Felizmente, as populações não estavam em condições tão ruins quanto a equipe havia previsto. O maior temor foi para com as pessoas nas Áreas de Recepção (anteriormente chamadas Áreas de Aquartelamento e de Famílias), onde os soldados da UNITA e suas famílias viviam, tendo em vista o que MSF constatou nas Áreas de Recepção em Malange. Entretanto, ainda que este grupo estivesse vulnerável e precisando de assistência, eles não estavam em condição miserável.

Fase crítica

No momento, a equipe de MSF tem um médico e uma enfermeira permanentemente acampados em Mussende. A população se sente muito isolada e somente o fato de MSF estar no local e visivelmente fazendo seu trabalho é tranqüilizador para as pessoas.

Este é um momento importante para MSF estar em locais como Mussende. A área está entrando em uma nova fase de transição para a paz e a população ainda permanece muito vulnerável. Após anos de instabilidade, pessoas que fugiram da guerra estão progressivamente retornando para a área de Mussende e reconstruindo suas comunidades. Nos próximos meses, a população irá crescer consideravelmente, o que deverá acarretar maiores problemas para o sistema de saúde e recursos alimentícios.

As crianças da Área de Recepção de Cambale estão também sob risco de uma crise nutricional se a intervenção não aumentar logo. MSF está realizando semanalmente distribuição de comida desidratada nesta Área onde 10 mil ex-soldados da UNITA ainda vivem com suas famílias, 7 km fora da cidade de Mussende. 141 crianças menores de cinco anos estão atualmente se beneficiando da ajuda de MSF em Cambale. Esta atividade é a única ajuda alimentar consistente e a única intervenção nutricional que chega às pessoas na Área de Recepção de Cambale. Esta é a única Área de Recepção em Angola que não está recebendo ajuda alimentar com regularidade.

Cada semana, as equipes levam cerca de 500 kg de carga de Malange para o rio. A ponte ainda está inutilizada e então são usadas canoas para transportar suprimentos e membros da equipe para o outro lado.

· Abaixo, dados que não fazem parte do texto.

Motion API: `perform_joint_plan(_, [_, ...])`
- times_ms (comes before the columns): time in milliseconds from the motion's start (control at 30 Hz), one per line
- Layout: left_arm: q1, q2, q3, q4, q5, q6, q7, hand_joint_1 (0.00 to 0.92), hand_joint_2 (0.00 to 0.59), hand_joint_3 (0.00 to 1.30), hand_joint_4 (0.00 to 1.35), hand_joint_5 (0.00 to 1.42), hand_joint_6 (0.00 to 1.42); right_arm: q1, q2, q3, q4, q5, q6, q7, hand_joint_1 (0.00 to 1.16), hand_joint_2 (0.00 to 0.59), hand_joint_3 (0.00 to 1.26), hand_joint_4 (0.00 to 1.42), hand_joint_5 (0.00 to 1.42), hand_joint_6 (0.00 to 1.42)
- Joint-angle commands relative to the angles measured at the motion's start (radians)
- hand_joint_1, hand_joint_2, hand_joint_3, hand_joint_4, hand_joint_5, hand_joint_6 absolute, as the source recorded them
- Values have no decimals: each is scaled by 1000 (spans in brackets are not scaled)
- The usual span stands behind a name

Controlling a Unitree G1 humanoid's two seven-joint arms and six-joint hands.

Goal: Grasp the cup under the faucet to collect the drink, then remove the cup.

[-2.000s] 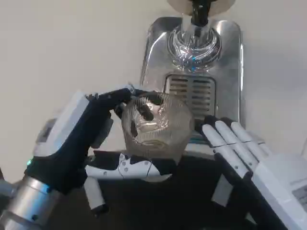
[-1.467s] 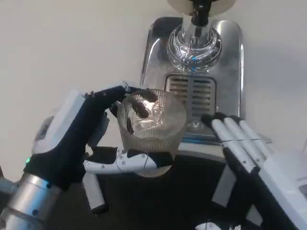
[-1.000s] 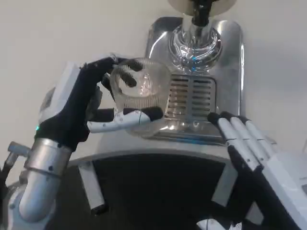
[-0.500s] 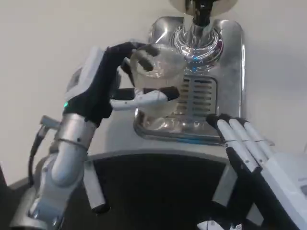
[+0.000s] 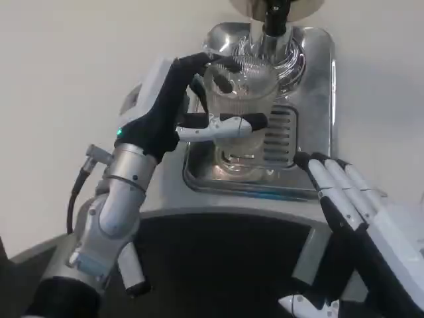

MSF também começou uma distribuição semanal de alimentos desidratados na cidade para assistir especialmente crianças vulneráveis com menos de 5 anos de idade. Ainda que a crise alimentar esteja de alguma forma estabilizada, alguns casos de desnutrição severa podem ainda ser achados na cidade. Estas crianças são enviadas ao Centro de Alimentação Terapêutica em Malange.

A viagem de avaliação inicial em setembro foi planejada previamente e MSF trouxe bicicletas de carro para a margem do rio. Lá já havia homens com canoas, oferecendo seus serviços de travessia de pessoas e mercadorias. As bicicletas e os dois membros da equipe atravessaram o rio nestas canoas artesanais.

Uma vez do outro lado, a estrada para Mussende estava praticamente perfeita. O demorado isolamento devido à destruição das pontes fez com que a estrada fosse ignorada pelas tropas e, logo, a viagem foi relativamente fácil.

Desde então, MSF enviou um veículo à região através da longa rota rodoviária alternativa – uma jornada de 18 horas – e o veículo está agora situado lá permanentemente. Toda semana, as equipes em cada lado da ponte aparecem, a carga é embarcada através do rio e depois levada a Mussende. Hoje, toda esta jornada, incluindo o trajeto das canoas, é de somente 4 horas.

Bicicletas são largamente utilizadas lá porque muitos dos caminhos não são grandes o suficiente para um carro. Além disso, há suspeitas de que as estradas estejam minadas, logo o acesso é normalmente feito a pé ou de bicicleta. MSF freqüentemente usa bicicletas em Malange para fazer vacinações em comunidades sem acesso por estradas.

Qualquer viagem em Angola tem seus perigos inerentes. No final de novembro de 2002, um veículo de MSF transportando equipes de saúde de MSF e do Ministério da Saúde foi destruído por uma mina, matando 7 pessoas e ferindo outras 6. Eles estavam viajando em uma estrada que tinha freqüentemente sido usada no passado.